* Work task: Give back all of the records underneath exactly, with no omissions.

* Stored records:
------------------------

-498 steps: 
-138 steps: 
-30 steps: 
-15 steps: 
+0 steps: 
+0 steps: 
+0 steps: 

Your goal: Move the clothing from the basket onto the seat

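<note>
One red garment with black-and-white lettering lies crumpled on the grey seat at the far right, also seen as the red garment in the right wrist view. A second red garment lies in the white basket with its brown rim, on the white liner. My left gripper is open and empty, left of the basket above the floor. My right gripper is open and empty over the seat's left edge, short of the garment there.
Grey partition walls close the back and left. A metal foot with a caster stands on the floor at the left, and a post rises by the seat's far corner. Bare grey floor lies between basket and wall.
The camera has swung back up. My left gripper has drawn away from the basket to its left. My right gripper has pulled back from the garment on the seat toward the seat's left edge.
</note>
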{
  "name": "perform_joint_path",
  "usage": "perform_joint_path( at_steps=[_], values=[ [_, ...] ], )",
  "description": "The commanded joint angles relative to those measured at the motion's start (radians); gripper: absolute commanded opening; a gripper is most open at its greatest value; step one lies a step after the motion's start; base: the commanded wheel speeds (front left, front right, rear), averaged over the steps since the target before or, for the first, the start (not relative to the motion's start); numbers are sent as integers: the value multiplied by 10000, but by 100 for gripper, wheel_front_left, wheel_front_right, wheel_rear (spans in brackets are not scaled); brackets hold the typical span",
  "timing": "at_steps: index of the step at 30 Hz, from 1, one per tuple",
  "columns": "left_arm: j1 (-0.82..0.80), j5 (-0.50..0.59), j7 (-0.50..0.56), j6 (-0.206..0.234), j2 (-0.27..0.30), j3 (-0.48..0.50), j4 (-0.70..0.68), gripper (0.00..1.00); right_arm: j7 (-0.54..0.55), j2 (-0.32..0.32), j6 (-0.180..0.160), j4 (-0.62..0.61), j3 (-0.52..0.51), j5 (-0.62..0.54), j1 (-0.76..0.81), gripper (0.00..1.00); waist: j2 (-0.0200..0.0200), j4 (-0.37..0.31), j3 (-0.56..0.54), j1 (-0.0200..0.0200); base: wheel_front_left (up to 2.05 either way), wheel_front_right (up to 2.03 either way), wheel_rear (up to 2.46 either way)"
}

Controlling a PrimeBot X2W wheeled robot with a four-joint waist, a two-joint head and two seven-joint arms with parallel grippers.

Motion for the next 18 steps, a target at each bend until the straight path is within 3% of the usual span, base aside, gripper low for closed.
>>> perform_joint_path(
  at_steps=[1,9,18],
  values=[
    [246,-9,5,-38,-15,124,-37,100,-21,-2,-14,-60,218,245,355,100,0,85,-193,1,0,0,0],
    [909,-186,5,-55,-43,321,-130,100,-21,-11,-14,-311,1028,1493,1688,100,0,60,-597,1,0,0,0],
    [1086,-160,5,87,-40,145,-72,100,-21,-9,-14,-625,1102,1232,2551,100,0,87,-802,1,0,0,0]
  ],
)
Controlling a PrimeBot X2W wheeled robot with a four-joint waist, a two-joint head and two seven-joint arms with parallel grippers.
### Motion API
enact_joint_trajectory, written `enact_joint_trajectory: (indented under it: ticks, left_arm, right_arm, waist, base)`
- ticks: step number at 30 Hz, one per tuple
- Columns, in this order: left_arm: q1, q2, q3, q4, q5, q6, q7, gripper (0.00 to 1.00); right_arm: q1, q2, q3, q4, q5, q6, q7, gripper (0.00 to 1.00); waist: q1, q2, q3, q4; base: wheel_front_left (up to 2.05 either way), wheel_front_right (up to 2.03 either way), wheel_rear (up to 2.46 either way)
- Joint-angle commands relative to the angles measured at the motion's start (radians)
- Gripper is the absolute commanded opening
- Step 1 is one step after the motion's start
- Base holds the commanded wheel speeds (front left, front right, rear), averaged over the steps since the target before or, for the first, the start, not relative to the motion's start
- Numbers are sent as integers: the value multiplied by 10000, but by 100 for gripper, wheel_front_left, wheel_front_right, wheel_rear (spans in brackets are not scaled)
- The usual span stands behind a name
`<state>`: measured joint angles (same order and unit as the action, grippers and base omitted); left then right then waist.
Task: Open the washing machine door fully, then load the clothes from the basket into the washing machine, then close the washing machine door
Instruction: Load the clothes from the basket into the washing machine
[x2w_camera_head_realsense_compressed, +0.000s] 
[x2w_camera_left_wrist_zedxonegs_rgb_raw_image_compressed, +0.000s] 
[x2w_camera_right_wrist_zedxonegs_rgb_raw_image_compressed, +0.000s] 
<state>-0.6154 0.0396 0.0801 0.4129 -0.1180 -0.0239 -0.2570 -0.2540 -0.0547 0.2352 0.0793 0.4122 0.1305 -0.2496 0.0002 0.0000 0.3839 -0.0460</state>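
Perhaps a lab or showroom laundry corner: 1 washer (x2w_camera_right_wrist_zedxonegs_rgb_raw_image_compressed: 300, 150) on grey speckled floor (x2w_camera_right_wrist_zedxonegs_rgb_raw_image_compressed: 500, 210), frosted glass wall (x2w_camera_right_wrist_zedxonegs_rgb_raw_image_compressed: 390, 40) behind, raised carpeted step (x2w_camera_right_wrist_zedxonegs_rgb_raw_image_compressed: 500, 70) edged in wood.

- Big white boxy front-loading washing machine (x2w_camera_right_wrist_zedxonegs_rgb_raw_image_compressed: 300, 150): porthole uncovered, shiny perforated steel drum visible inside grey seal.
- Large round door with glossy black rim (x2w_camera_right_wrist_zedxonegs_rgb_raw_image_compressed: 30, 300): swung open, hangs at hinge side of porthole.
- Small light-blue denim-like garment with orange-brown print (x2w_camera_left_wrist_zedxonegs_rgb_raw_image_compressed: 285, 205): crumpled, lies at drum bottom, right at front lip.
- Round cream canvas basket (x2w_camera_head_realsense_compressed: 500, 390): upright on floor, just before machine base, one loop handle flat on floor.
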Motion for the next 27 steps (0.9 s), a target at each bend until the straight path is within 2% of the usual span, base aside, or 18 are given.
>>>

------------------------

* Output for this exercise:
-498 steps: 
-138 steps: 
-30 steps: 
-15 steps: 
+0 steps: 
+0 steps: 
+0 steps: 

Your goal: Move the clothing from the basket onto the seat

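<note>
One red garment with black-and-white lettering lies crumpled on the grey seat at the far right, also seen as the red garment in the right wrist view. A second red garment lies in the white basket with its brown rim, on the white liner. My left gripper is open and empty, left of the basket above the floor. My right gripper is open and empty over the seat's left edge, short of the garment there.
Grey partition walls close the back and left. A metal foot with a caster stands on the floor at the left, and a post rises by the seat's far corner. Bare grey floor lies between basket and wall.
The camera has swung back up. My left gripper has drawn away from the basket to its left. My right gripper has pulled back from the garment on the seat toward the seat's left edge.
</note>
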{
  "name": "perform_joint_path",
  "usage": "perform_joint_path( at_steps=[_], values=[ [_, ...] ], )",
  "description": "The commanded joint angles relative to those measured at the motion's start (radians); gripper: absolute commanded opening; a gripper is most open at its greatest value; step one lies a step after the motion's start; base: the commanded wheel speeds (front left, front right, rear), averaged over the steps since the target before or, for the first, the start (not relative to the motion's start); numbers are sent as integers: the value multiplied by 10000, but by 100 for gripper, wheel_front_left, wheel_front_right, wheel_rear (spans in brackets are not scaled); brackets hold the typical span",
  "timing": "at_steps: index of the step at 30 Hz, from 1, one per tuple",
  "columns": "left_arm: j1 (-0.82..0.80), j5 (-0.50..0.59), j7 (-0.50..0.56), j6 (-0.206..0.234), j2 (-0.27..0.30), j3 (-0.48..0.50), j4 (-0.70..0.68), gripper (0.00..1.00); right_arm: j7 (-0.54..0.55), j2 (-0.32..0.32), j6 (-0.180..0.160), j4 (-0.62..0.61), j3 (-0.52..0.51), j5 (-0.62..0.54), j1 (-0.76..0.81), gripper (0.00..1.00); waist: j2 (-0.0200..0.0200), j4 (-0.37..0.31), j3 (-0.56..0.54), j1 (-0.0200..0.0200); base: wheel_front_left (up to 2.05 either way), wheel_front_right (up to 2.03 either way), wheel_rear (up to 2.46 either way)"
}

Controlling a PrimeBot X2W wheeled robot with a four-joint waist, a two-joint head and two seven-joint arms with parallel grippers.

Motion for the next 18 steps, a target at each bend until the straight path is within 3% of the usual span, base aside, gripper low for closed.
>>> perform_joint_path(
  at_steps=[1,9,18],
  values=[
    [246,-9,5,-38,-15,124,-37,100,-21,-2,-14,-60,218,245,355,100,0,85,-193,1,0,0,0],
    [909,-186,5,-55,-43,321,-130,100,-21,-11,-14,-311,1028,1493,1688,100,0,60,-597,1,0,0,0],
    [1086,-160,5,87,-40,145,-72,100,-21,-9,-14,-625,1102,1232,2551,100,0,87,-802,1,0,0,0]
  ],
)
Controlling a PrimeBot X2W wheeled robot with a four-joint waist, a two-joint head and two seven-joint arms with parallel grippers.
### Motion API
enact_joint_trajectory, written `enact_joint_trajectory: (indented under it: ticks, left_arm, right_arm, waist, base)`
- ticks: step number at 30 Hz, one per tuple
- Columns, in this order: left_arm: q1, q2, q3, q4, q5, q6, q7, gripper (0.00 to 1.00); right_arm: q1, q2, q3, q4, q5, q6, q7, gripper (0.00 to 1.00); waist: q1, q2, q3, q4; base: wheel_front_left (up to 2.05 either way), wheel_front_right (up to 2.03 either way), wheel_rear (up to 2.46 either way)
- Joint-angle commands relative to the angles measured at the motion's start (radians)
- Gripper is the absolute commanded opening
- Step 1 is one step after the motion's start
- Base holds the commanded wheel speeds (front left, front right, rear), averaged over the steps since the target before or, for the first, the start, not relative to the motion's start
- Numbers are sent as integers: the value multiplied by 10000, but by 100 for gripper, wheel_front_left, wheel_front_right, wheel_rear (spans in brackets are not scaled)
- The usual span stands behind a name
`<state>`: measured joint angles (same order and unit as the action, grippers and base omitted); left then right then waist.
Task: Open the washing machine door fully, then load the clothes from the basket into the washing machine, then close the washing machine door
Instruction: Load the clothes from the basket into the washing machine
[x2w_camera_head_realsense_compressed, +0.000s] 
[x2w_camera_left_wrist_zedxonegs_rgb_raw_image_compressed, +0.000s] 
[x2w_camera_right_wrist_zedxonegs_rgb_raw_image_compressed, +0.000s] 
<state>-0.6154 0.0396 0.0801 0.4129 -0.1180 -0.0239 -0.2570 -0.2540 -0.0547 0.2352 0.0793 0.4122 0.1305 -0.2496 0.0002 0.0000 0.3839 -0.0460</state>
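Perhaps a lab or showroom laundry corner: 1 washer (x2w_camera_right_wrist_zedxonegs_rgb_raw_image_compressed: 300, 150) on grey speckled floor (x2w_camera_right_wrist_zedxonegs_rgb_raw_image_compressed: 500, 210), frosted glass wall (x2w_camera_right_wrist_zedxonegs_rgb_raw_image_compressed: 390, 40) behind, raised carpeted step (x2w_camera_right_wrist_zedxonegs_rgb_raw_image_compressed: 500, 70) edged in wood.

- Big white boxy front-loading washing machine (x2w_camera_right_wrist_zedxonegs_rgb_raw_image_compressed: 300, 150): porthole uncovered, shiny perforated steel drum visible inside grey seal.
- Large round door with glossy black rim (x2w_camera_right_wrist_zedxonegs_rgb_raw_image_compressed: 30, 300): swung open, hangs at hinge side of porthole.
- Small light-blue denim-like garment with orange-brown print (x2w_camera_left_wrist_zedxonegs_rgb_raw_image_compressed: 285, 205): crumpled, lies at drum bottom, right at front lip.
- Round cream canvas basket (x2w_camera_head_realsense_compressed: 500, 390): upright on floor, just before machine base, one loop handle flat on floor.
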Motion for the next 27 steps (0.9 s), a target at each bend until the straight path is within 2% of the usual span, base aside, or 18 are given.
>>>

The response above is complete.